Would you repeat every line of the material exactly?
***** MATERIAL PROVIDED
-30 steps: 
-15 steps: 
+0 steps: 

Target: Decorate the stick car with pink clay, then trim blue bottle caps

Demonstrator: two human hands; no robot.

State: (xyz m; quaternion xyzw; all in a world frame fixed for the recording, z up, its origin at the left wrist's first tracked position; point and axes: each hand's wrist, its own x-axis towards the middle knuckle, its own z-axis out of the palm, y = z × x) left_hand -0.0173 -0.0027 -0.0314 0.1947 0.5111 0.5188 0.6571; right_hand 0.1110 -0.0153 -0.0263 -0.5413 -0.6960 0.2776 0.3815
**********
__OUTPUT FOR THIS TASK__:
-30 steps: 
-15 steps: 
+0 steps: 

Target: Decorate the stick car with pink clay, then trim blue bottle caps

Demonstrator: two human hands; no robot.

State: (xyz m; quaternion xyzw; all in a world frame fixed for the recording, z up, its origin at the left wrist's first tracked position; point and axes: each hand's wrist, its own x-axis towards the middle knuckle, its own z-axis out of the palm, y = z × x) left_hand -0.0173 -0.0027 -0.0314 0.1947 0.5111 0.5188 0.6571; right_hand 0.1110 -0.0153 -0.0263 -0.5413 -0.6960 0.2776 0.3815

No part of the answer remains open.